The problem comes from the wide diversity of choices which often confuses individual investors, making it difficult to decide just how to build their portfolios. These new multiple alternatives come in different sizes, many of which are available to investors with limited liquid investment dollars.
The less investor sophistication, the higher the confusion factor. The recent growth of exchange traded funds and foreign exchange funds has further widened the marketplace.
Exchange Traded Funds (ETF’s) are attractive because of the nature of alternative investments. These investments are more difficult to trade easily, unlike stock shares, bonds, or other recognized vehicles, which makes alternative investments potential problem investments for mutual funds.
The often constant mix changes of mutual funds dictated by return expectations do not lend themselves to alternatives. Since ETF’s normally operate with a fixed number of shares, they appear to be more suited for alternative-laden portfolios.
Hedge funds, long considered the leader in alternative investments, and once available to only high-net worth investors, have become much more accessible to the smaller investor recently.
Regulators in throughout Europe are not thrilled with this development but continue to allow smaller investors in increasing numbers to purchase “pieces” of hedge funds, called “funds of funds.” These “pieces” may contain slices of multiple funds which use different investment strategies.
The theory is that this better protects the smaller investor with diversity instead of using one of the many “single strategy” funds, which by definition, carry a potentially much higher risk. These vehicles still target the high net worth investor because of these risks.
Alternative investments have become popular but how and why did they become alternatives in the first place? Stocks and bonds have long been considered the staple of the investment market.
Other investments, for instance many commodities, have equaled or bettered the performance of the stock/bond category. Just thirty years ago, gold, by itself, severely out performed all conventional investments.
Since the new millennium began, alternatives like private equity, various commodities, and, certainly, real estate investments have continually out performed most other options.
Yet, it is this historic cyclical performance trend, sometimes excellent and other times, very poor, causes them to be classified as alternative investments. Unlike stocks and bonds, which tend to attract a fairly consistent level of investment, alternatives generate large dollars when they are “hot” and tend to lose major investment dollars after they trend down, as they always have done.
As always, investors have serious “copy cat” tendencies. As more universities and pension plans, with their conservative philosophies, have poured dollars into alternative investments, other institutional investors have stepped into the market.
A recent respected study indicated that the investment level of British pension plans in alternative investments has increased around 400% in twenty-four months! The expectation that alternative investments tend to show strength when the usual markets are weak has led some investors to use a “mix and match” strategy, which justifies their inclusion of alternatives in a conventional portfolio, projecting that returns will be higher than with portfolios containing only conventional products.
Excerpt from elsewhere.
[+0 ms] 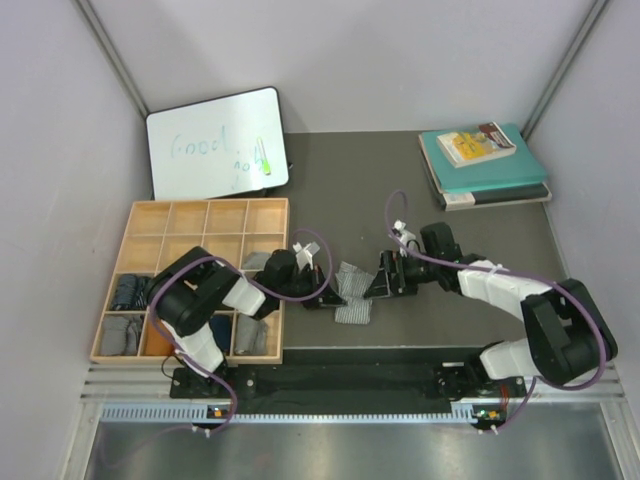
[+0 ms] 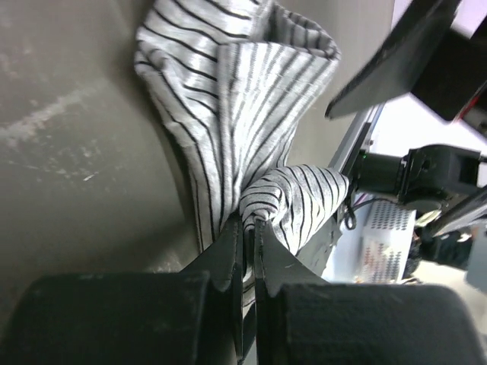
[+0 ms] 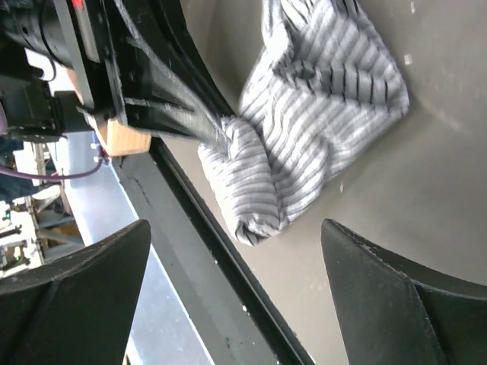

In this environment they also are willing to claim that the risks are lower because of this wide spread diversity.
Commodities are an excellent example of this philosophy. As most investors are aware, commodities are not investments for the faint of heart. Fortunes have been made and lost quickly in this market area. Economics 101 defines basic supply and demand theory and commodities reinforce this reality. They provide the highest returns when they are in demand and their supply is constant or declining. Even conservative fund managers justify including commodities in their portfolios, believing they will provide excellent profits just when their traditional investment mix needs them.
There is even a new term for these new portfolios: New balanced fund. Historically, managers changed the mix between stocks and bonds based on market trends. As stocks became more volatile, they would switch funds into the bond market, noted for stability.
When the trend began a reverse, dollars would be moved from bonds to stocks. This new attitude of diversity leads to the inclusion of alternative investments to provide the target goals of consistent profitability. They continue to try to keep volatility below allowed tolerances using a method heretofore considered off-limits.
The popularity of the idea of “absolute returns”, the goal of making profit regardless of the current market trends and conditions, has led to the use of alternatives to balance the ebb and flow of investment portfolios.